Task brief: With the pictures omitted, transcribe each line below exactly as it is.

Collected data:
^^^^

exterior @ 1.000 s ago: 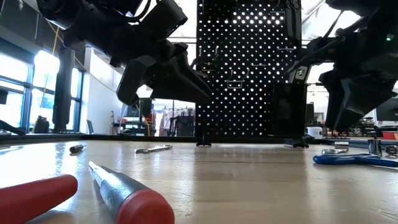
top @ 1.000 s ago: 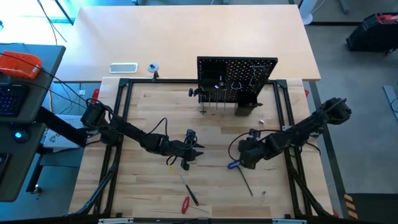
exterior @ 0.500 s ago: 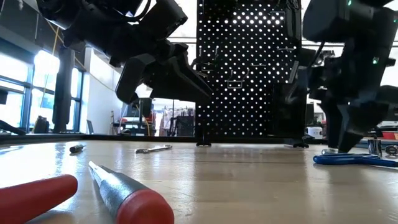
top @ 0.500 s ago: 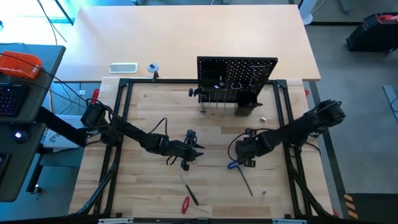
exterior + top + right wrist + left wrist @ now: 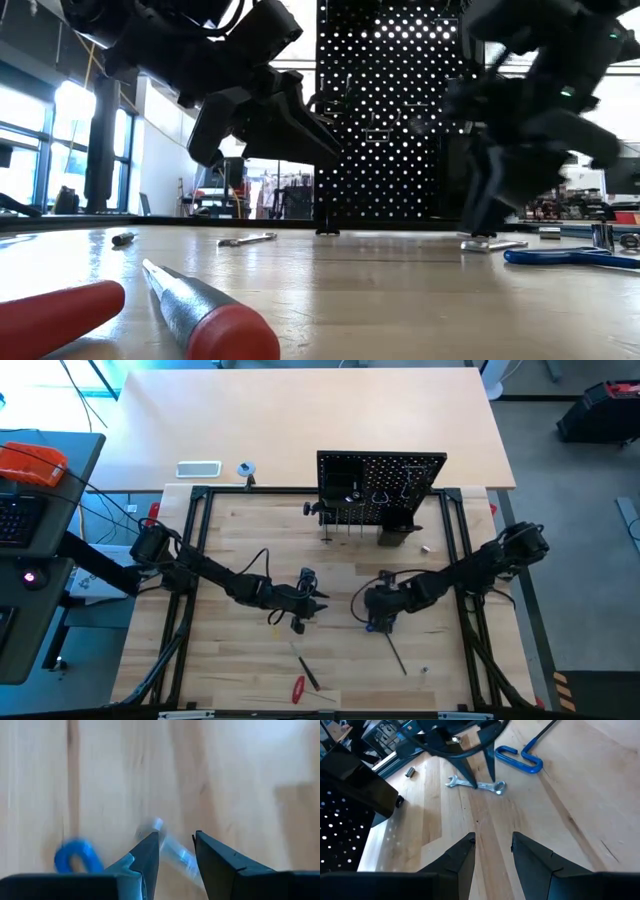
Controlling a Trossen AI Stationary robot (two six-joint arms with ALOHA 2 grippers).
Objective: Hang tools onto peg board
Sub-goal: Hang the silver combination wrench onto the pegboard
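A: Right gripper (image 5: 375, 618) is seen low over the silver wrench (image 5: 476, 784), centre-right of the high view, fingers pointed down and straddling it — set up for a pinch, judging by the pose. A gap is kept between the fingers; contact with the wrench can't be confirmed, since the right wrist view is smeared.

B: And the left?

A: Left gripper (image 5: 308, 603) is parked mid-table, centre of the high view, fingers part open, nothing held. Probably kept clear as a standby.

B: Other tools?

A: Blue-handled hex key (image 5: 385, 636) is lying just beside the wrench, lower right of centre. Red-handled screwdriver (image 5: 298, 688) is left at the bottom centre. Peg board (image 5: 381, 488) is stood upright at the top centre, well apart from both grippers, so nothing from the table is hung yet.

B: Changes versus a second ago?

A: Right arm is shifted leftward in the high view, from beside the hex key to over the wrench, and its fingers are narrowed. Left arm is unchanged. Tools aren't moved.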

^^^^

Task solution:
exterior @ 1.000 s ago: 
top @ 1.000 s ago: 
exterior @ 0.500 s ago: 
top @ 0.500 s ago: 
exterior + top + right wrist + left wrist @ now: 
Controlling a Trossen AI Stationary robot (two six-joint arms with ALOHA 2 grippers).
Objective: Hang tools onto peg board
Sub-goal: Hang the silver combination wrench onto the pegboard
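A: Right gripper (image 5: 375, 618) is seen low over the silver wrench (image 5: 476, 784), centre-right of the high view, fingers pointed down and straddling it — set up for a pinch, judging by the pose. A gap is kept between the fingers; contact with the wrench can't be confirmed, since the right wrist view is smeared.

B: And the left?

A: Left gripper (image 5: 308, 603) is parked mid-table, centre of the high view, fingers part open, nothing held. Probably kept clear as a standby.

B: Other tools?

A: Blue-handled hex key (image 5: 385, 636) is lying just beside the wrench, lower right of centre. Red-handled screwdriver (image 5: 298, 688) is left at the bottom centre. Peg board (image 5: 381, 488) is stood upright at the top centre, well apart from both grippers, so nothing from the table is hung yet.

B: Changes versus a second ago?

A: Right arm is shifted leftward in the high view, from beside the hex key to over the wrench, and its fingers are narrowed. Left arm is unchanged. Tools aren't moved.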

That completes the response.